Epilepsy.—There is one other point of view from which convulsions in infancy and early childhood must be looked on with apprehension, and that is from their being frequently followed in after years by epilepsy. In nearly a fifth of all cases of epilepsy in childhood that have come under my notice the first occurrence of fits dated back to early infancy, and this, even though an interval of years had passed between the last fit in infancy and the first in childhood. It seems, indeed, as though there were in these cases a peculiar abiding sensitiveness of the nervous system, which, dating back from very early life, dependent often on hereditary predisposition, was kindled into activity by any special cause, such as the cutting of the second set of teeth, or the transition from boyhood or girlhood to manhood or womanhood.
In the child, just as in the grown person, epilepsy manifests itself in two different ways; either by momentary unconsciousness, or by violent convulsions, in which latter there is little distinction from the occasional fit which may be observed at any period of infancy.

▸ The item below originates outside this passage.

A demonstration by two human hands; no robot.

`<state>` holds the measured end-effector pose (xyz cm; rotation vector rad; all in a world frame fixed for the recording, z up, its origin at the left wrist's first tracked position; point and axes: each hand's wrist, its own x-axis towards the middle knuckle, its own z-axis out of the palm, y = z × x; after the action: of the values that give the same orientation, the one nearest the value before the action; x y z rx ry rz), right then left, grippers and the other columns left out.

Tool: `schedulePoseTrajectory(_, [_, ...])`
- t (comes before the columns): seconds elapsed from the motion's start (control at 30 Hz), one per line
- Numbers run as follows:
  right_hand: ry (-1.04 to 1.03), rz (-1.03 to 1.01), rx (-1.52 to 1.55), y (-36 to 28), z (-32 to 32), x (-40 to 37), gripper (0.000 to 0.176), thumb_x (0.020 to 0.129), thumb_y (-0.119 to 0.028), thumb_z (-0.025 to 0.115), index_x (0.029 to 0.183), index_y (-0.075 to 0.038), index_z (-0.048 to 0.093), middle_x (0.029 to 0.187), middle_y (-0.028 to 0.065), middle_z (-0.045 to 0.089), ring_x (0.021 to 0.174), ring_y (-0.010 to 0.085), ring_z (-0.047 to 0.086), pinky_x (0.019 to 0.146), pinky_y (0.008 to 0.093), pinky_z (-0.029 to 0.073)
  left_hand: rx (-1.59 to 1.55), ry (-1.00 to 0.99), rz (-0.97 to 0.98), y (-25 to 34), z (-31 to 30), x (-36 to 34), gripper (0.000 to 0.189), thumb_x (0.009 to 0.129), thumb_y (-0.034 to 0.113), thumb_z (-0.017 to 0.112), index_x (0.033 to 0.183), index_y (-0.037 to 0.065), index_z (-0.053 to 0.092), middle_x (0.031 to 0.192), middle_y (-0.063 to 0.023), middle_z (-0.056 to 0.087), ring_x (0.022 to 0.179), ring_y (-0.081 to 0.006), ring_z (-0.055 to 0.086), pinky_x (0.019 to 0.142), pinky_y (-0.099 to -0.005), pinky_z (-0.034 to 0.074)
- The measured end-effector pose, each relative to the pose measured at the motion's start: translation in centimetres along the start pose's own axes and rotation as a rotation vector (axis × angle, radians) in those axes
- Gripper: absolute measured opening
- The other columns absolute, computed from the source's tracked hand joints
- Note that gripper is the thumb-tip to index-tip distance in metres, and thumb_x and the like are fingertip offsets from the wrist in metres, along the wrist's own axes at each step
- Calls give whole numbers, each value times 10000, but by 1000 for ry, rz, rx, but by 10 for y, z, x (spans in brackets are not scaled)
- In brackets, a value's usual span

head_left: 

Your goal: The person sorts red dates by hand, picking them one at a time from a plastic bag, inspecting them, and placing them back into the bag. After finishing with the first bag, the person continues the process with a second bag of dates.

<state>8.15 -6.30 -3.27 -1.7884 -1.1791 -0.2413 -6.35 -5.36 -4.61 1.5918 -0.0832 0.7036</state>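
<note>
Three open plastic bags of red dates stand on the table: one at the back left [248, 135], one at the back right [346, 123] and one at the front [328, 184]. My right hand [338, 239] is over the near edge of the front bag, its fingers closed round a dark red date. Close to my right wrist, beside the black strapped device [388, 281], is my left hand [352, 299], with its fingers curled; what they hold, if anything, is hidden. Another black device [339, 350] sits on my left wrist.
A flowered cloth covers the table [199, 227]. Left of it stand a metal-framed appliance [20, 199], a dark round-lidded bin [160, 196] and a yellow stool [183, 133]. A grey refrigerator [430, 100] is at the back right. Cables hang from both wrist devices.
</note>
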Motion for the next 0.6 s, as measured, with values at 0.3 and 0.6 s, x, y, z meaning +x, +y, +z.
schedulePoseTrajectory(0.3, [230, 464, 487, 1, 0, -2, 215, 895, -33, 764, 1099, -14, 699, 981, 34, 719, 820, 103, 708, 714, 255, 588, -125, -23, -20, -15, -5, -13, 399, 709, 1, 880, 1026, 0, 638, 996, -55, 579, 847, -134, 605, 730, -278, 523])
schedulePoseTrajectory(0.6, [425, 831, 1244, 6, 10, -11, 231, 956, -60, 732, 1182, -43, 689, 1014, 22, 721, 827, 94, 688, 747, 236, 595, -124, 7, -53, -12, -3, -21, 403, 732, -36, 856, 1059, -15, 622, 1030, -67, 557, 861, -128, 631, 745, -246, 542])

The attacks of momentary unconsciousness often pass long unnoticed. They occur, perhaps, when the child is at play or at meals; it stops as if dazed, its eye fixed on vacancy; if standing, it does not fall, nor does it drop the toy or the spoon which it was holding from its hand. If speaking, it just breaks off in the midst of the half-uttered sentence. Then, in less time than it takes to tell, it suddenly looks up again, finishes what it was saying, or goes on with its play, or with its meal as though nothing had happened; or it suffices to call the child and the cloud passes from its face, and it is itself again; and the nurse or perhaps even the mother, thinks that it is some odd trick which the child has got. By degrees the attacks become more frequent, and may continue to recur several times a day without any obvious cause, even for months; and this without any change in their character. By degrees, however, under their influence, an alteration takes place slowly in the child's disposition. It loses its cheerfulness and brightness, its face assumes a heavy look, it becomes fretful, and its intelligence grows duller.
Almost invariably after the attacks of this, which has been called the petit mal, have continued for some months, a change begins to take place, which does not fail to excite attention and to cause alarm. If seated, the child's head drops forward for a moment, and strikes against the table; if standing, it becomes for an instant dizzy, and staggers, or even falls, and then there is twitching of one limb, or of the muscles of the face, and then the complete fit of epilepsy, ushered in sometimes, but not always, by a momentary cry, and then the convulsive twitching of one limb, followed in a minute or in less time by convulsions of the whole body as well as of the limbs. The upturned eyes, which do not see, are horribly distorted, the child foams at the mouth, it is insensible, and the insensibility deepens into stupor, or is followed by heavy sleep, for a quarter of an hour, or an hour or more, from which the patient arouses feeling tired and bruised, and often with an aching head, but with no remembrance of what has passed during the seizure so distressing to bystanders.